School monitors decided that polling Tafties was the best way to choose a Big Red mascot. And though no one saw the poll as particularly serious, students responded. The Big Red Bloodworms turned up on the poll, but so did the Big Red Rhinos, suggested as a joke, some believe, and as a reference, says MacMullen to “a funny, spirited, and well-loved” soccer player; his nickname was “Rhino.”
The poll results were announced in a Morning Meeting, where the winning mascot would be chosen by applause. Students went wild with cheering, chanting, and clapping when “Big Red Rhinos” was announced. Though not an instant hit, rhinos soon began appearing all over campus. It was unique, and uniquely Taft.
“The fact that it began as a joke and became ingrained spoke to how perfect it was,” MacMullen notes. “It became the Taft Rhino not by some conscious design, but by stories and rituals passed down. It became part of the cultural fabric of the school and took on a life of its own.”
The rhino suit made its debut in 1990 at the school’s Centennial symposium, a sign that the Big Red Rhino had been officially adopted as the Taft School mascot.
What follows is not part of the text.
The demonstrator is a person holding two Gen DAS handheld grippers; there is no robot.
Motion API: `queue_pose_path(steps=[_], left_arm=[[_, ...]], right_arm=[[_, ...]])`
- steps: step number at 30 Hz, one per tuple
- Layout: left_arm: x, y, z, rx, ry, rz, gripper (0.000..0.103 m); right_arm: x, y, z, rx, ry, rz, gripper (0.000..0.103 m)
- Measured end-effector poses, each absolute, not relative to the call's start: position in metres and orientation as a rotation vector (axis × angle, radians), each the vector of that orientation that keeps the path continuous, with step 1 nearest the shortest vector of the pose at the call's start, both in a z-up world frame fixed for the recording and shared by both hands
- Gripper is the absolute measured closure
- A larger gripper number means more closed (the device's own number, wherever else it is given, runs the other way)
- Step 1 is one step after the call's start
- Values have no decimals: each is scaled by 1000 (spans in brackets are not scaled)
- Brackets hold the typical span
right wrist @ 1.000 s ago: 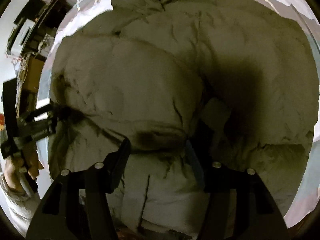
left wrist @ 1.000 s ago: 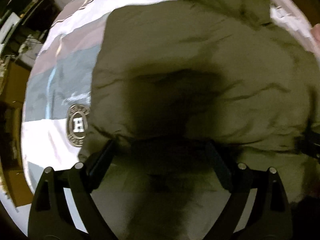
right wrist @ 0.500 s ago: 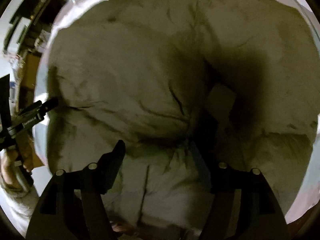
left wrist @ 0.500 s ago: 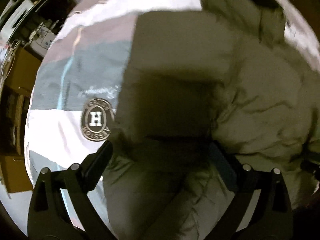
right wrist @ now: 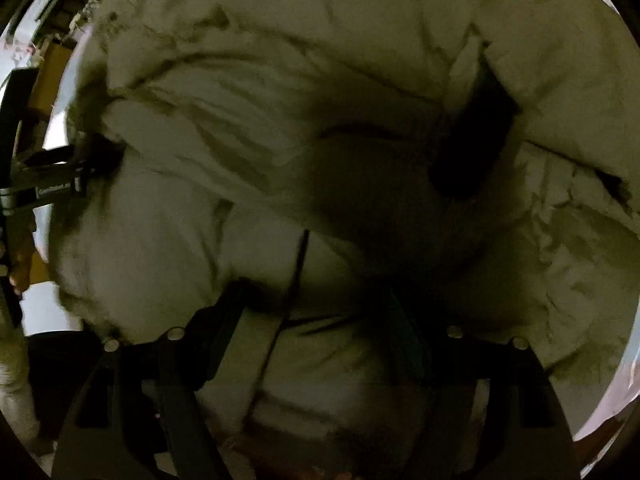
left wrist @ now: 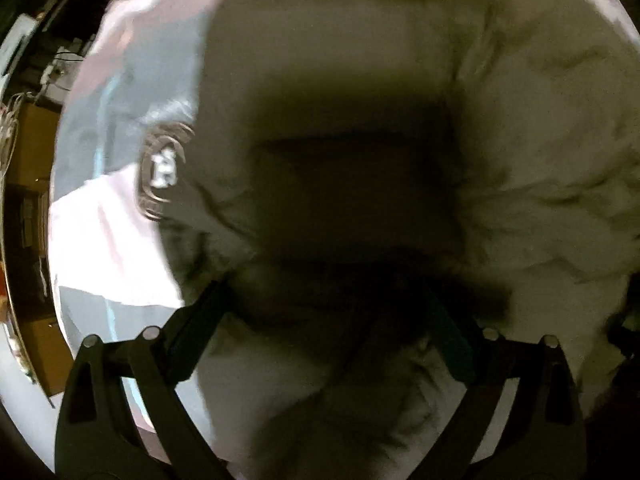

School Colors: Red and Blue
On the occasion of the school’s 50th Anniversary in 1940, the Taft Papyrus published an article quoting Stuart Hotchkiss from the Class of 1896. Of the first 10 students to graduate from Taft, said Hotchkiss, nine were headed to Yale and one to Harvard. It seemed fitting, then, that Taft should adopt Yale blue as its school color. Harvard red was added out of deference to the lone Harvard prospect. Both colors were used almost equally until the 1970s, when, in the absence of a mascot, school teams were referred to as “Big Red.”